The Washington Post embarrasses itself with this editorial by Yuval Levin, attacking Obama for abandoning Bush's cowardly stance on stem cell research. Embarrassment starts with the headline, "Science Over All?". Was that picked by the author? Given the tendency of stem cell research opponents including and perhaps especially Levin to compare it with eugenics and Nazism, the allusion to "Deutschland Über Alles" is hard to overlook. If the title was picked by one of Fred Hiatt's employees, all the worse.
Does it need to be said? It gets worse from there. The second paragraph is mind-numbing drivel:
What you think of his policy depends on what you think of the moral status of embryos. If (as modern biology informs us) conception initiates a human life, and if (as the Declaration of Independence asserts) every human life is equally deserving of some minimal protections, government support for the destruction of human embryos for research raises profound moral problems. But if you think an embryo is not quite a person, or that its immaturity or inability to suffer pain or its other qualities mean that destroying an embryo does not amount to taking a life, the promise of stem cell science might well outweigh any doubts.Where to begin....
If in fact the debate turns on "the moral status of embryos", Levin should be embarrassed that he elided from his discussion Obama's discussion of the moral issues and description, albeit brief, of how he reached his conclusion; or Bush's vacuous half-measures on the same subject.
"If (as modern biology informs us) conception initiates a human life..." - as if no distinction can be made between "human life" and a "human being". Leaving aside my skepticism that Levin supports the extension of human life in all circumstances (e.g., that he opposes the death penalty), and even granting that he might have dogmatically defended the notion that Terry Schiavo should have been kept alive in a persistent vegetative state, even he must be able to recognize both qualitative and quantitative differences between a fertilized ovum and a human being.
"...and if (as the Declaration of Independence asserts) every human life is equally deserving of some minimal protections..." - What a way to build a syllogism. The Declaration of Independence says, "all men are created equal, that they are endowed by their Creator with certain unalienable Rights, that among these are Life, Liberty and the pursuit of Happiness". Their use of the term "men" did not even extend to slaves, and didn't apply equally to women or Indians, let alone to embryos.
"... government support for the destruction of human embryos for research raises profound moral problems." - The conclusion is reasonable; it just isn't drawn from Levin's false premises. Also, as previously indicated, that's not a point of distinction from Bush's policies - if use of embryonic stem cells is a per se moral wrong, Bush's blessing it based upon a limited set of stem cell lines is also a per se moral wrong. If Levin finds Bush's policies defensible, he's already abandoned the moral framework that he's using to attack Obama.
"But if you think an embryo is not quite a person..." - An embryo isn't a person. Again, if it were a person Bush's stem cell policy would have been morally repugnant.
"... or that its immaturity or inability to suffer pain or its other qualities mean that destroying an embryo does not amount to taking a life..." - Have you ever heard that suggested by a proponent of stem cell research? Even once? It's a canard pulled out by the likes of Levin to impugn the morality of those with differing views on stem cell research, as a smokescreen over his conflation of "human life" with "personhood". I don't believe for a second that Levin believes this representation to be either fair or accurate in relation to anybody, let alone Obama.
"...the promise of stem cell science might well outweigh any doubts." - Again, Bush was sufficiently impressed with the promise of stem cell research that he permitted it, and even permitted limited federal funding of embryonic stem cell research.
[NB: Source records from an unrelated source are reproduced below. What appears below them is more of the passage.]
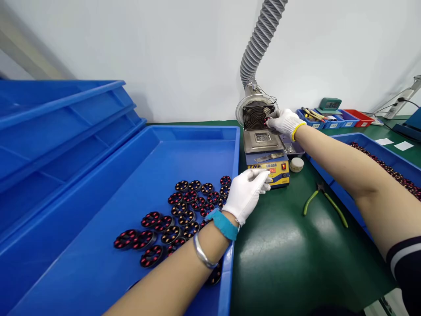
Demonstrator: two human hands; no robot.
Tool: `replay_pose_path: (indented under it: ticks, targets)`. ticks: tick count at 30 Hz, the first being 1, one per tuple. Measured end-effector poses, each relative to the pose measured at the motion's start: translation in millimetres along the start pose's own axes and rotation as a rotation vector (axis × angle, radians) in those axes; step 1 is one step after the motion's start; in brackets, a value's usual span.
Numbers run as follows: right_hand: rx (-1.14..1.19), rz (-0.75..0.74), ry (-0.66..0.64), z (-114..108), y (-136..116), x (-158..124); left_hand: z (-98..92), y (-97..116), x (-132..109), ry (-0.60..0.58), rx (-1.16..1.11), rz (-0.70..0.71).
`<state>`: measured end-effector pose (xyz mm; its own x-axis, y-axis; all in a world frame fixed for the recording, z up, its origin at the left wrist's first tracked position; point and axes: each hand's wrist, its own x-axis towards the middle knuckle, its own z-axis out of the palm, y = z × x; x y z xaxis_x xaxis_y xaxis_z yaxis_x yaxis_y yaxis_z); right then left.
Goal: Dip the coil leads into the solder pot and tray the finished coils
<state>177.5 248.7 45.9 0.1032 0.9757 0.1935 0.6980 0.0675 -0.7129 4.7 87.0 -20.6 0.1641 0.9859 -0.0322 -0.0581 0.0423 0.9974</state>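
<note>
My right hand, in a white glove with a yellow cuff, is closed on a small dark ring-shaped coil part, mostly hidden by the fingers. It holds the part above the solder pot, in front of the round fan grille. My left hand, gloved in white with a blue wristband, has its fingers pressed together just before the pot's yellow control panel. Whatever is between them, if anything, cannot be made out. Beside it, several black rings with red and copper coils lie in the blue tray.
Green-handled cutters and a round whitish container rest on the green table. At right is a blue tray of many coil parts. Stacked blue crates stand left. A grey exhaust hose hangs behind the pot.
</note>
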Motion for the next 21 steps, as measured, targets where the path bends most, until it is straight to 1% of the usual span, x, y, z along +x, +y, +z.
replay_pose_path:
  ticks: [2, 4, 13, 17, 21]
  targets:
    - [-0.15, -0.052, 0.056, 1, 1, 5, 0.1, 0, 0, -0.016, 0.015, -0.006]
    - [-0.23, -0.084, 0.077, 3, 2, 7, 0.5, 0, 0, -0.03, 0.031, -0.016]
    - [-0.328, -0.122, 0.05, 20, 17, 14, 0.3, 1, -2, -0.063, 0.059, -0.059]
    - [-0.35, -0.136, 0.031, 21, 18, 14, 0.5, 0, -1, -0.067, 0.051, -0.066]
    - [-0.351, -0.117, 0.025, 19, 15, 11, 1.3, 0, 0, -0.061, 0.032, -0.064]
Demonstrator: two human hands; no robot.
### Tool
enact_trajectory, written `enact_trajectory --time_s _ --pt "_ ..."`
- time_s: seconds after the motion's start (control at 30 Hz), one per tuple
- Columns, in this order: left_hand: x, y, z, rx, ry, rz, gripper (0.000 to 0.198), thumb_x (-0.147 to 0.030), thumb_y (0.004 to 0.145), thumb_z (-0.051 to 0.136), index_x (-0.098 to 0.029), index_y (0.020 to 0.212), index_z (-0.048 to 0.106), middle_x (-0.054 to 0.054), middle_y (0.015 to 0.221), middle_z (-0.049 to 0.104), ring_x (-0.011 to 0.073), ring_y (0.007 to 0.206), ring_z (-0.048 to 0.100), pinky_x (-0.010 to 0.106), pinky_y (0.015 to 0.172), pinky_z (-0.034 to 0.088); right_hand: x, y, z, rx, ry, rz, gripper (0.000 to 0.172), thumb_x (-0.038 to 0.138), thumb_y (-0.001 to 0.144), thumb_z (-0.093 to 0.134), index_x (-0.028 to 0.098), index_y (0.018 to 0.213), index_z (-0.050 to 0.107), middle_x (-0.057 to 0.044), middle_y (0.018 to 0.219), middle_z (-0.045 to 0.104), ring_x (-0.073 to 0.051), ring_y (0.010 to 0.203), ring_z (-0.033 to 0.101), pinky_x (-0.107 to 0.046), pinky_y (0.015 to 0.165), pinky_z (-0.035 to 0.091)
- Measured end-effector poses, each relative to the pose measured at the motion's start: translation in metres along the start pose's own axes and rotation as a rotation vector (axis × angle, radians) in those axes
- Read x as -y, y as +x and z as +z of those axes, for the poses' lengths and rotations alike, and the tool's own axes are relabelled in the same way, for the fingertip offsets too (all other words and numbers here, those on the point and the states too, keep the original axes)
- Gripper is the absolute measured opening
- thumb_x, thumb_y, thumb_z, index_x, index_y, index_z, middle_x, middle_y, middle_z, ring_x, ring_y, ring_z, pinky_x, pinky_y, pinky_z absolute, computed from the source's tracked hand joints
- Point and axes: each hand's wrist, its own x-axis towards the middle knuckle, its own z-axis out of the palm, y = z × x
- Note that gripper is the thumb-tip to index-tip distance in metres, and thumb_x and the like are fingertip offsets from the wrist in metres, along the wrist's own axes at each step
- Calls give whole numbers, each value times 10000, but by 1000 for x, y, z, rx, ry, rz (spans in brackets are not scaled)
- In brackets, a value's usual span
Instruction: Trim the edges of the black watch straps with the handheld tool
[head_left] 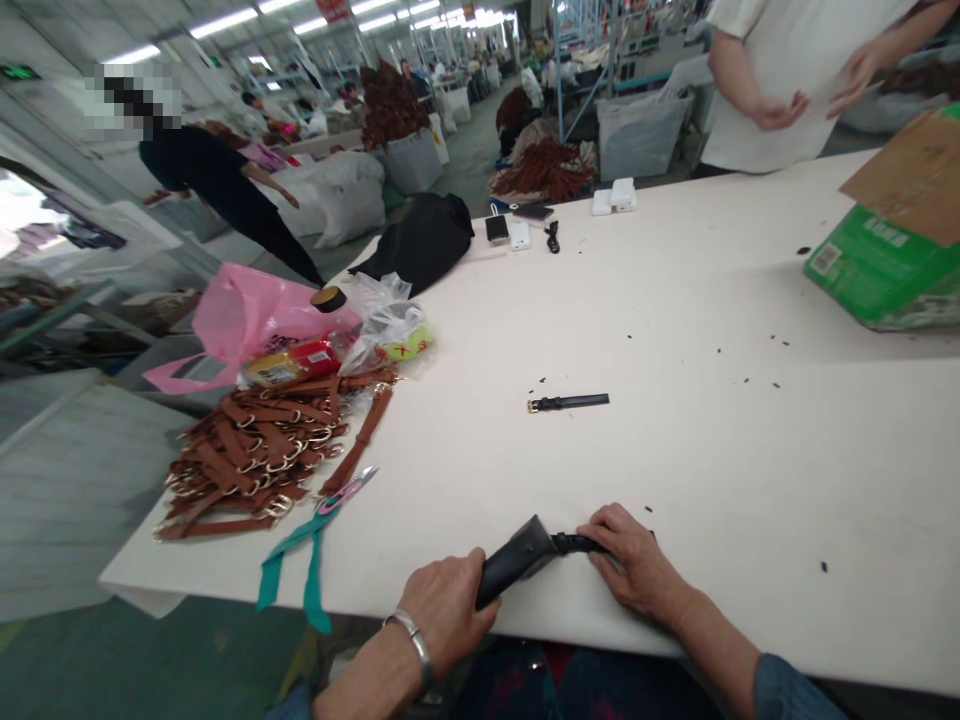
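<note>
My left hand (446, 605), with a silver bangle on its wrist, is closed around a long black leather-like piece (517, 560), its wider end tilted up and to the right. A narrow black strap (571, 543) runs from beside that end to my right hand (630, 560), whose fingers are closed on it. Whether strap and piece are joined, I cannot tell. My right palm and part of the strap's far end are hidden from view. Farther up the white table (465, 450) lies a short black strap with a gold buckle (568, 402), apart from both hands.
Brown buckled straps (255, 450) are heaped at the left, beside pink-handled scissors (349, 492) tied with green ribbon. Behind them sit a pink bag (255, 315) and a black cloth bundle (424, 240). A green box (885, 265) stands at right; another person (795, 80) stands across the table.
</note>
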Motion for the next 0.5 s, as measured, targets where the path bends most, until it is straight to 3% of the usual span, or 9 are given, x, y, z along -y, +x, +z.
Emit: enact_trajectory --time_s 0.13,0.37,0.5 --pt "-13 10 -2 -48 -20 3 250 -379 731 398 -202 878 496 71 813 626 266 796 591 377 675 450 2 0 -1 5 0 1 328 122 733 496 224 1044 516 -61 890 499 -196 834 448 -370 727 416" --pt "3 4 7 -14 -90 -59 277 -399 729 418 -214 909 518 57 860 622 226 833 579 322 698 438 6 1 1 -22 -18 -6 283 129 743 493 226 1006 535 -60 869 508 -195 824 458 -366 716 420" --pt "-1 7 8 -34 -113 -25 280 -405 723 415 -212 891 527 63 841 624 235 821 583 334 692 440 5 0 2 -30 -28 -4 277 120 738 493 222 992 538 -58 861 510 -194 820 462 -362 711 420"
Does this mean that Bush didn't respect the "personhood" of embryos, or does it mean that he (and people who served him... like Levin) never met a moral principle that couldn't be bent?
In a barely concealed swipe at his predecessor, he pledged that his administration would "make scientific decisions based on facts, not ideology."Given Bush's scientific legacy, shame on Obama for being indirect.
In pledging to advance science, Obama acknowledges the importance of ethics - of morality - and the importance in making sure that stem cell research is conducted in an ethical manner. This is a vastly superior approach to both science and ethics than that of Bush. You can't address issues like this while avoiding any intrusion of morality or religion; but you can recognize the nature and importance of science, and any responsible President should openly and unambiguously reject the anti-scientific propagandizing, distortion, and policy-making of the Bush Administration.
Perhaps Obama could have added another paragraph or two to his speech about the moral issues. But let's be honest. That wouldn't have affected more than a sentence or two of Levin's editorial, and his conclusion would have remained the same. Note that there is no policy suggestion in the editorial - it's an attack on Obama for parting ways with Bush's cowardly compromise. His implied conclusion, one can reasonably infer, is the one he has more explicitly stated elsewhere but here chooses to imply with his headline: that embryonic stem cell research is a form of eugenics that verges on Nazism.